The Hellenic Republic has been stomping on grape bunches for over 5,000 years to produce various drops of vino from over 300 indigenous varietals. In Greece, grape harvest season is considered a celebration of its ancient civilisation and a salute to Dionysus, the god of wine.
In recent times, the Greek nation has been mostly brought to our attention through repetitive news reels regarding the country’s economic difficulties. For the Greek wine industry, this has meant less of a platform to show the world a skill they have been perfecting for millennia.
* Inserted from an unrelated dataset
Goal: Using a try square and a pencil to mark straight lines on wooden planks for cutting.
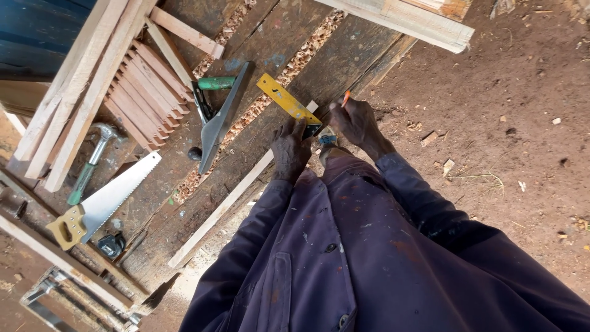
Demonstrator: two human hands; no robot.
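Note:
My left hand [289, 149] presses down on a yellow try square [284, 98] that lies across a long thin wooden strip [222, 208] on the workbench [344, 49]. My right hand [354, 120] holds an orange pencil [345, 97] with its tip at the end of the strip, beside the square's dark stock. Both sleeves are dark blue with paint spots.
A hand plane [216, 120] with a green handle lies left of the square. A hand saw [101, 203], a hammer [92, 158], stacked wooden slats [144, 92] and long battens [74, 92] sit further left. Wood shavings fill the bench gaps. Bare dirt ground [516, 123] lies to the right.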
I for one am not letting that get in my way.
In this issue I am going to do my part to help pull back the curtain on Dionysus’ nation and offer you, my readers, an insight into the local wine varietals and the grape growing regions that you should be drinking. As for pronouncing some of them, I’m afraid I can’t promise to be of help there!
Considered as the ambassador of Greek white wines, this varietal thrives in the region of Santorini. The mix of aromas from wild citrus plants and sea salt-like minerality is immediately mouth-watering. This is often a clean and fruit driven wine that is very approachable and likened to a crispy dry Sauvignon Blanc-Semillon blend. A great wine with a beach-side grilled octopus starter. Assyrtiko-Athiri, Sigalas Winery $200, from olivetreehk.com.
This is a new discovery of mine and was instantly a favourite in recent tastings at my store. A rich and full-flavoured wine with an intense stone fruit essence that is often blended with components of oak. The flavour spectrum is like Marsanne, Roussanne (typical Rhône Valley) or a lighter style Chardonnay from a cooler region. The grapes are traditionally cultivated in a place called Etoloakarnania, which sounds a bit like an extinct dinosaur fossil. Malagousia, Moraitis Winery, $95, from olivetreehk.com
Considered a rare red grape, and planted on the west coast of Peloponnese, this varietal creates a dry wine style that is extremely dark in colour. It carries soft tannins, gives a splash of spice to the palate and has a little grunt due to the punchier alcohol levels. The key to this wine is the hot Greek western sunshine that gives these vines plenty of sustenance for ripening. Available next month from flyingwinemaker.asia.
A varietal that directly translates as ‘black laurel’, this certainly lives up to its name with a jet black grape on the vine. Planted mostly on the west coast of the country (Achaia and Cephalonia) the grape can achieve such intense ripeness that it is great for making sweeter style wines. Sweet style wines also require the retention of natural acidity, which this varietal achieves consistently.